Dayo: Sa Mundo ng Elementalia () also called Niko: The Journey to Magika in English-speaking countries, is a 2008 Filipino animated adventure-fantasy comedy film and the Philippines' first all-digital full-length animated feature film. Produced by Cutting Edge Productions, the film revolves around Bubuy who has to save his grandparents who were abducted and brought to the strange land called Elementalia, home to a host of strange creatures from Philippine mythology. This $1.3 million (roughly ) production composed of over 500 local animators features a “tra-digital animation” technique using paperless 2D and 3D technologies. It has 2D animation for its characters and 3D animation for the backdrops.

The production team of Dayo spent several months developing the story, mood, and the whole package of the animation. While writing the script, the writers consulted a book on local mythology by Maximo Ramos entitled Creatures of Philippine Lower Mythology. Compared to the usual three-year completion of a traditional full-length animation, this film aimed to be finished within a short span of two years.

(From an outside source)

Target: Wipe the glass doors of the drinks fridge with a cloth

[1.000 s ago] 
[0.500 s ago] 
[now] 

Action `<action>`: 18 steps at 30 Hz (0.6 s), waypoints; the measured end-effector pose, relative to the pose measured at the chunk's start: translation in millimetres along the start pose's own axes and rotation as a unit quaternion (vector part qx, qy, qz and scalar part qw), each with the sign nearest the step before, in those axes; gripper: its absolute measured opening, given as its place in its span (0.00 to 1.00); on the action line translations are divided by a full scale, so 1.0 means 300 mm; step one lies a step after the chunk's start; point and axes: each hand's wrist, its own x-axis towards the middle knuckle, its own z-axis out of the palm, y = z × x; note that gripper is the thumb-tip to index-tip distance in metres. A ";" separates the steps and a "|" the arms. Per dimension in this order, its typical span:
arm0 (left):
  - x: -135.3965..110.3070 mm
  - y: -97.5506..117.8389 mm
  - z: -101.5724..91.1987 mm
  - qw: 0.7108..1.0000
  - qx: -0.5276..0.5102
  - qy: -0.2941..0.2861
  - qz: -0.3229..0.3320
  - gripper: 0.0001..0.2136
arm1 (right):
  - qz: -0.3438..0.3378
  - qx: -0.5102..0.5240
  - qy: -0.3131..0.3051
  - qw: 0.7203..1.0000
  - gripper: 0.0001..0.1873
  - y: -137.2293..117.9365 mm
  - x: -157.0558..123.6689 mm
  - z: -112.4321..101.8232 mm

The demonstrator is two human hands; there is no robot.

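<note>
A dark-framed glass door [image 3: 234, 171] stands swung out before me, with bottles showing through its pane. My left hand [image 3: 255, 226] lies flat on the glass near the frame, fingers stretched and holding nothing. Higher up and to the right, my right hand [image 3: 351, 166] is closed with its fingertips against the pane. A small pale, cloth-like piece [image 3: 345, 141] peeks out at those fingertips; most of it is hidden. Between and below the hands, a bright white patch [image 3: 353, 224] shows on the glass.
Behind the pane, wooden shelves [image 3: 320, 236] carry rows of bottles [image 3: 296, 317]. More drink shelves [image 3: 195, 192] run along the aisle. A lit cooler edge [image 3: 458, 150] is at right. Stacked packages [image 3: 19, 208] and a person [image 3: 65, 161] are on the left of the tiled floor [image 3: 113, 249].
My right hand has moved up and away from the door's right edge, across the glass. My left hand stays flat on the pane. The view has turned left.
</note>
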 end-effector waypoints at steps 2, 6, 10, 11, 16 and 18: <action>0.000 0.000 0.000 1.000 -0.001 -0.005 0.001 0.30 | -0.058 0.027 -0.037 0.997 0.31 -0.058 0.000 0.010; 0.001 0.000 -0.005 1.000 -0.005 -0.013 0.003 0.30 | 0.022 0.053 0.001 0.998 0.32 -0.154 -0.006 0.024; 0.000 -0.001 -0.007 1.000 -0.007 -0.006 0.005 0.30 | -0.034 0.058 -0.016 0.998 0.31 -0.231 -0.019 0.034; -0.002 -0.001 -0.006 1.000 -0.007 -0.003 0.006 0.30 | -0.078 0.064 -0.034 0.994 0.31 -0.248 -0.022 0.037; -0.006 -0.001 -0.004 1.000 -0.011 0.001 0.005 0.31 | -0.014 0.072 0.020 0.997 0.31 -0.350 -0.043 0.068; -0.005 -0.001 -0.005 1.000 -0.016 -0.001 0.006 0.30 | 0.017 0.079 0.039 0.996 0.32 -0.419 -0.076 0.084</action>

Dayo is written by Artemio Abad, Jr. and Eric Cabahug and directed by Robert Quilao. The film was released on December 25, 2008 as an official entry to 34th Metro Manila Film Festival.

Overview
Dayo: Sa Mundo ng Elementalia is a heartwarming story of overcoming one's fear and succeeding over adversity. The plot revolves around Bubuy (voiced by Nash Aguas) who is out to save his abducted grandparents in the land of Elementalia, a magical and mystical world that houses many of the mythical creatures of the Philippines and other enchanted elements. This locally produced animated film aims to reintroduce the other side of mythical creatures like the tikbalang, kapre, manananggal, and aswang by giving a new dimension to these typically reviled creatures.

Plot 
After being cheated and defeated by his classmate bullies in a race, Bubuy (Nash Aguas) is forced to treat them with snacks but he is unable—making them upset, they instead challenge him to go the woods at dawn, in which he reluctantly agrees.

Bubuy arrives home sad at the outcome of the race and refuses telling his grandparents, Lolo Miong (Noel Trinidad) and Lola Nita (Nova Villa) what troubles him. When it's dinner, he excuses himself "to work with a project" at a classmate's house and that he will return soon, bidding them goodbye.

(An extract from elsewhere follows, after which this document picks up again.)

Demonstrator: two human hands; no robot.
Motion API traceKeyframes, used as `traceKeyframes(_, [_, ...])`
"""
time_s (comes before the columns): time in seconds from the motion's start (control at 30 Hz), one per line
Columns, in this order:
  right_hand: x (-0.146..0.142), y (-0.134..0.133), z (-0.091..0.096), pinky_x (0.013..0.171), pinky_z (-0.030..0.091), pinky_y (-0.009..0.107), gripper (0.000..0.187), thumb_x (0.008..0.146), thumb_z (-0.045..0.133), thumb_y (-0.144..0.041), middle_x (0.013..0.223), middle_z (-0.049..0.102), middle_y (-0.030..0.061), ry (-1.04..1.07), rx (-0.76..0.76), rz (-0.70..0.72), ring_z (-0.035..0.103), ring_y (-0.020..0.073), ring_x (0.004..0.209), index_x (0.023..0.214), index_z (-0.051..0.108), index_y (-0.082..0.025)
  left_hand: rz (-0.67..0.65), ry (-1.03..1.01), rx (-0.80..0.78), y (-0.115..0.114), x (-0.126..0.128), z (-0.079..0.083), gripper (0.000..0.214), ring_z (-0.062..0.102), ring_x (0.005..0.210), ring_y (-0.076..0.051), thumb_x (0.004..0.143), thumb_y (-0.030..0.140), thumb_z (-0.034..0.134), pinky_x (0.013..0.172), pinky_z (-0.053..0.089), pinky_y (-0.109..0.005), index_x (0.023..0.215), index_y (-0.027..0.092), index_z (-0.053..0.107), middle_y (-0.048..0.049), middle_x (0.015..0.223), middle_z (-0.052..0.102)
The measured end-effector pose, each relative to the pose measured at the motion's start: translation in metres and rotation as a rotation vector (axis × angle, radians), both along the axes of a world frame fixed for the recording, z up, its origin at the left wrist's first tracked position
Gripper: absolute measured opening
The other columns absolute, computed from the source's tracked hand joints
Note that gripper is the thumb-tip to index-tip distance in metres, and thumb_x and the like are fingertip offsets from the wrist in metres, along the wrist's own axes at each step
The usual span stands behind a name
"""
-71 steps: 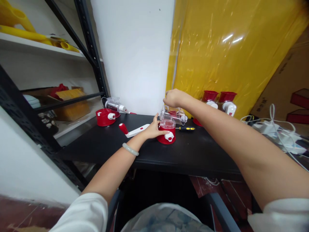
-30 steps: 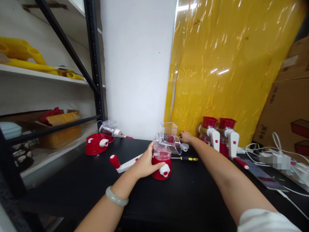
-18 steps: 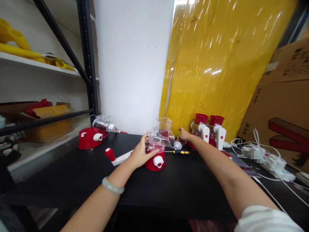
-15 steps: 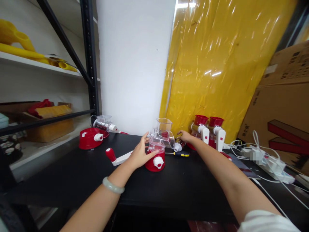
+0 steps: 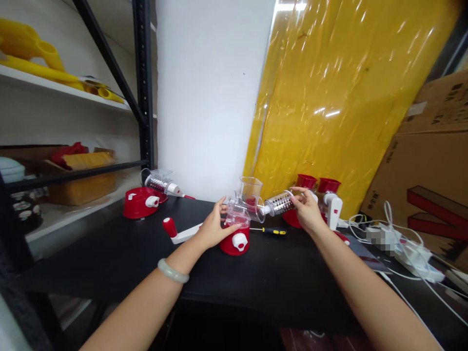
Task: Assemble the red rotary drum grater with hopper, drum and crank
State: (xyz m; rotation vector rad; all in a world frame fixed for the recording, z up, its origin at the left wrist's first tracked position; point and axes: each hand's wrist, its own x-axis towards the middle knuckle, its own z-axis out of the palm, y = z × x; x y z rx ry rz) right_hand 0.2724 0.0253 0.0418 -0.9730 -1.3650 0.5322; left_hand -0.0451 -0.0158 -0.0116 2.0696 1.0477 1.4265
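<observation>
A rotary grater with a red base [image 5: 229, 245] and a clear plastic housing [image 5: 246, 204] stands on the black table [image 5: 204, 278]. My left hand [image 5: 215, 226] is wrapped round the joint of base and housing, thumb in front. In my right hand [image 5: 306, 208] is a metal grater drum [image 5: 280, 203], gripped at its outer rim. The drum lies nearly level, its white stem pointing left at the right-hand opening of the housing. Whether the stem touches the housing I cannot tell. A white crank handle with a red knob [image 5: 169, 227] lies left of the base, partly behind my left wrist.
A screwdriver [image 5: 274, 231] lies behind the base. Another red grater [image 5: 141, 203] stands at the back left; two more, with red hoppers [image 5: 329, 185], stand at the right. A power strip [image 5: 409, 253] with white cables and a large carton [image 5: 431, 185] are far right. Shelving [image 5: 144, 87] borders the left.
My right hand has lifted the grater drum from the table and turned it level, stem towards the housing. My left hand stays on the grater. The view has shifted slightly.
</observation>
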Motion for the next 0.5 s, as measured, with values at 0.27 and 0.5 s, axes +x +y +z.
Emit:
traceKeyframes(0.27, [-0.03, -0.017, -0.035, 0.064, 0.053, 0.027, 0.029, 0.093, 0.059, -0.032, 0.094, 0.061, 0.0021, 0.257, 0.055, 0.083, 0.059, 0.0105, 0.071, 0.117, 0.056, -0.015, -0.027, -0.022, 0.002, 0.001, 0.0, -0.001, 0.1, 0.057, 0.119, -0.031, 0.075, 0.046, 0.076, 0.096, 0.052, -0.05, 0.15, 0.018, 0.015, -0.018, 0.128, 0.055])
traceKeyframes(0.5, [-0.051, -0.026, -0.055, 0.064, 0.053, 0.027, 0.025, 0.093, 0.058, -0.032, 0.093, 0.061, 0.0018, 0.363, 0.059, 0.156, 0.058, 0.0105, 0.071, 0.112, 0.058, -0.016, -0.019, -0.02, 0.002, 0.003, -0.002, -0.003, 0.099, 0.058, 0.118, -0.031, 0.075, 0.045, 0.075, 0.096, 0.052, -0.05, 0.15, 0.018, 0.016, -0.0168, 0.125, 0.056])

He arrives in the woods and meets up with the bullies. They command him to light a fire in the heart of the forest enough for them to see at a distance and give him a flashlight. Though scared of the night, he enters the forest and makes a fire out of matches and dry boughs. Accidentally, the fire spreads and burns the old Balete tree. With its destruction, the vines pursue Bubuy to his home and it results to the abduction of his grandparents.

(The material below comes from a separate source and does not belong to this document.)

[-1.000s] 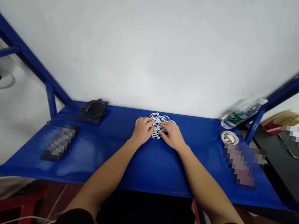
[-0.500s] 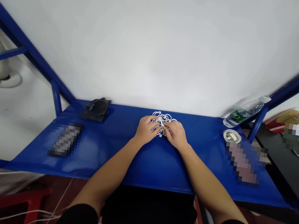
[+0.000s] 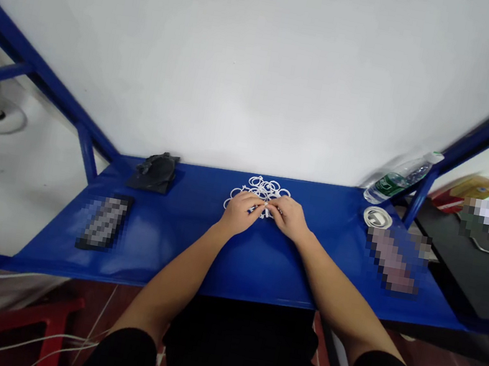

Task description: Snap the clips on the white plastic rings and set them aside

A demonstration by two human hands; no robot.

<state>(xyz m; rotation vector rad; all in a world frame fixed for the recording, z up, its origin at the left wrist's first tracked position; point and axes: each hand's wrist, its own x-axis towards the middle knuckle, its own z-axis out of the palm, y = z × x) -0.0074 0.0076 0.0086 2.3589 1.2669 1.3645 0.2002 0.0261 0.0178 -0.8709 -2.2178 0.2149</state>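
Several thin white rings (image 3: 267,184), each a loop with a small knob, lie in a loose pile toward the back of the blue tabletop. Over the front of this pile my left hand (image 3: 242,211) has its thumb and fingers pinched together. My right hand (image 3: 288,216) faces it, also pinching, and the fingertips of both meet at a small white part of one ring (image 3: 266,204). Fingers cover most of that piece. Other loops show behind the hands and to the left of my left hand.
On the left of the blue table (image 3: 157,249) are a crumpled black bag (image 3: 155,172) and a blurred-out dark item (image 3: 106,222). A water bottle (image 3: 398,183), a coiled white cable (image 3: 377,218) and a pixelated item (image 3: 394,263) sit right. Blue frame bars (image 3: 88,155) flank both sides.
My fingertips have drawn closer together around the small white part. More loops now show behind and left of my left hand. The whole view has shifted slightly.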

Panicked, he prank asks help from their neighbors who go to his house, but seeing that everything appears to be fine contrary to what Bubuy has told, they get angry for believing that they are pranked. He was only comforted by two kind neighbors before they left him alone, advising him to rest.

While he was praying in his room, a manananggal named Anna (Katrina "Hopia" Legaspi) appears outside his home and offers to help him find his lost grandparents through a friend she knows. She opens a portal in the mound of their backyard that leads them to "Elementalia", the world of mythical and enchanted creatures. Both enter the portal and Anna consults Lolo Nano (Peque Gallaga), a nuno. Lolo Nano tells him to fetch a mirror and a picture of his grandparents back home. The nuno tells Bubuy and Anna that his grandparents are still alive, only enslaved by a powerful being he needs to defeat before full moon, which is the day after, otherwise, he will be trapped in their dimension forever.  He himself must accomplish three tasks: get a sacred water from the Siyokoys, capture enchanted fireflies, and pluck four fruits from the Kapre's tree. Lolo Nano gives him the things he needed. To ensure his safety, he is given a magical slingshot that will kill any evil creature and Anna willfully accompanies him to his journey. Along their way, they meet Narsi (Michael V.), a Tikbalang who serves Bubuy (after plucking a few strands of his mane) and help them throughout their journey.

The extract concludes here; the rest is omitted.